Olivier Truc se rêvait en grand correspondant de guerre. Mais c’est en « réfugié de l’amour » qu’il débarque en Suède (comme quelques-uns de ses confrères !!) au moment où le royaume fête deux siècles de paix !!
Pourtant il a su voir les conflits récurrents dans ces régions du nord de l’Europe que l’on présente trop souvent pour des modèles de société … Le passé peu reluisant de la Suède pendant la deuxième guerre mondiale qui éclaire l’action des personnages et le récit d’une lumière trouble… Le contexte géopolitique, les bouleversements géostratégiques et le défi environnemental : la prolifération des plateformes pétrolières, les recherches de gaz qui mettent en danger la loi de la nature, l’arrivée des scientifiques et l’afflux des touristes, les routes commerciales qui s’ouvrent grâce au réchauffement climatique…

En tout cas Olivier Truc connait bien les régions dont il parle. Ses livres ne sont pas des romans policiers. C’est le témoignage d’une civilisation qui disparaît. C’est son exploit que d’avoir su ainsi parler, raconter une contrée qui n’est pas la sienne et de la défendre presque comme un vrai lapon. Et, en cela, Truc est un excellent reporter en immersion permanente.
Il se voyait peut-être en Hemingway ou en Malraux mais avec cette plongée dans le Grand Nord ou plutôt cet envol vers le Septentrion, Olivier Truc pourrait nous faire penser à un Lucien Bodard ou un Joseph Kessel du Sapmi doublé d’un Jean Malaurie du polar polaire !

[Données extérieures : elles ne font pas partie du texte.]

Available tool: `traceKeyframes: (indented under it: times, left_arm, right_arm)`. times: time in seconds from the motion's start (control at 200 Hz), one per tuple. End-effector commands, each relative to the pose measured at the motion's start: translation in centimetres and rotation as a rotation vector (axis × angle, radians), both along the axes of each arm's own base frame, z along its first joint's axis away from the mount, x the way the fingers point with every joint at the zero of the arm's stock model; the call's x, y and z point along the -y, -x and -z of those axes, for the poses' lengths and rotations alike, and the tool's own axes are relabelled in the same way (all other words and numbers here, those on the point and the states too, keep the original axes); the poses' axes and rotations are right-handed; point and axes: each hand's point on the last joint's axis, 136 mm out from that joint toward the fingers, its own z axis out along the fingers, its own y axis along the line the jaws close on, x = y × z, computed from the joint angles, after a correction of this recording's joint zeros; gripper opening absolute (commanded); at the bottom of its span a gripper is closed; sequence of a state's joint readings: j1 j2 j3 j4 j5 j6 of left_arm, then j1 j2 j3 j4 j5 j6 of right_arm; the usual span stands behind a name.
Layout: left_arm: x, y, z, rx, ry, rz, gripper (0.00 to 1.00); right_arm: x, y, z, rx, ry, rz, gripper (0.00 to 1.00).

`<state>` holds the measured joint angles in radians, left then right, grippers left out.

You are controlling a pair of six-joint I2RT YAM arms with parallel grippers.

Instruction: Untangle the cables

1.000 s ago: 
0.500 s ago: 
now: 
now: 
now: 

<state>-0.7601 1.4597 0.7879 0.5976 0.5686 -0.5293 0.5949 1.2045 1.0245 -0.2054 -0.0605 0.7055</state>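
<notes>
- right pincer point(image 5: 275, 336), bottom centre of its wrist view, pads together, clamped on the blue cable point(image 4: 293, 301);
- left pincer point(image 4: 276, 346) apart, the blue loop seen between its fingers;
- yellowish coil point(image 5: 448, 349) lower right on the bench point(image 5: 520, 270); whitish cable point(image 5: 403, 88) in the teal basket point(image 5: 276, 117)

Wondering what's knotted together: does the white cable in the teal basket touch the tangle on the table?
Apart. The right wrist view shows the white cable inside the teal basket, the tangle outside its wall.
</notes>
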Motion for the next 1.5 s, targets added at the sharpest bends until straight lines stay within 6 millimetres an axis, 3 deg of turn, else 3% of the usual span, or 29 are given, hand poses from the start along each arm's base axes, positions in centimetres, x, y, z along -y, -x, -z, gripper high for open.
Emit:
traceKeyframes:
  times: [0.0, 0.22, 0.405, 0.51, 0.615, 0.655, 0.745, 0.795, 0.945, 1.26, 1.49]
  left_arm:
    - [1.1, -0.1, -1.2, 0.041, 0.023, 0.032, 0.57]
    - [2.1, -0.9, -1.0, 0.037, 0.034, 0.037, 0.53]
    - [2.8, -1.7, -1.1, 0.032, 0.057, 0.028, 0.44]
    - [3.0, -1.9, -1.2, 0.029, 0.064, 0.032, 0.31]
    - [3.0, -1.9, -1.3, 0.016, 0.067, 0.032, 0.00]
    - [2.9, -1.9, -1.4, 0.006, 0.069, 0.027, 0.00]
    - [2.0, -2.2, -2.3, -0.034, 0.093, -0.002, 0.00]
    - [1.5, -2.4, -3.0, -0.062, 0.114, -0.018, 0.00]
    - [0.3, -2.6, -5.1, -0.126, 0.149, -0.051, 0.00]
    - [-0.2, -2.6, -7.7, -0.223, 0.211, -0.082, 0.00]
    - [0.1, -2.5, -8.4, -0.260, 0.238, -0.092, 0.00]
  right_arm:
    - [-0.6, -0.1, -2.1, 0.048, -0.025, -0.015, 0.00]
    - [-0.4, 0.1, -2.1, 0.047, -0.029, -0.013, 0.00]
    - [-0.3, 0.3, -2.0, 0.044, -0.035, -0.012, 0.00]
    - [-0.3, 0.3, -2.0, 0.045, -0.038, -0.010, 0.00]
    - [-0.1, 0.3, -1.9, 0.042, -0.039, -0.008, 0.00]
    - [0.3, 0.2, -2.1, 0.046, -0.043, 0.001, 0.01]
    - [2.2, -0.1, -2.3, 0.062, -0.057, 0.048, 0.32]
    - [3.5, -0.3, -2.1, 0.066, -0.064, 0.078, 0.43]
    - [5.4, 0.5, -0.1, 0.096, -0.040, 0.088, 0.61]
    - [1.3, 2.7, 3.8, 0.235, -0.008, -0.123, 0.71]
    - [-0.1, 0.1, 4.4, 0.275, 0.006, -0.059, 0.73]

Il avait déjà écrit un premier roman, l’Imposteur, il en promet cinq sur sa Police des Rennes plus des « Historiques » et des « Sagas » toujours à partir de la Laponie devenue son pré-carré, sa terre d’enquêtes, ses scènes de guerre… En tout cas avec ses 1.500 pages et ses 3 premiers romans dont le premier a obtenu une vingtaine de Prix et été traduit dans une dizaine de langues et le 3ème qui est encore classé dans le Top 20 des meilleurs polars 2016 (Le Monde), Olivier Truc comme tout bon écrivain et journaliste n’évite pas les références à l’actualité. Ses romans résonnent de concert avec les questions de l’identité, des racines et des origines, celles des migrations et du vivre ensemble dans une société multiculturelle, du fantasme de certains pour la théorie du « grand remplacement »…

En cette année du centenaire de la fête nationale des Sames, il faut seulement rappeler que contrairement à la Norvège, la Suède refuse toujours de ratifier la convention de l’ONU reconnaissant aux Samis des droits en tant que peuple arborigène…. Comme on le voit, le Voyage en terre, un peu moins inconnue maintenant, risque de durer encore pas mal de temps pour Olivier Truc et tous ses lecteurs.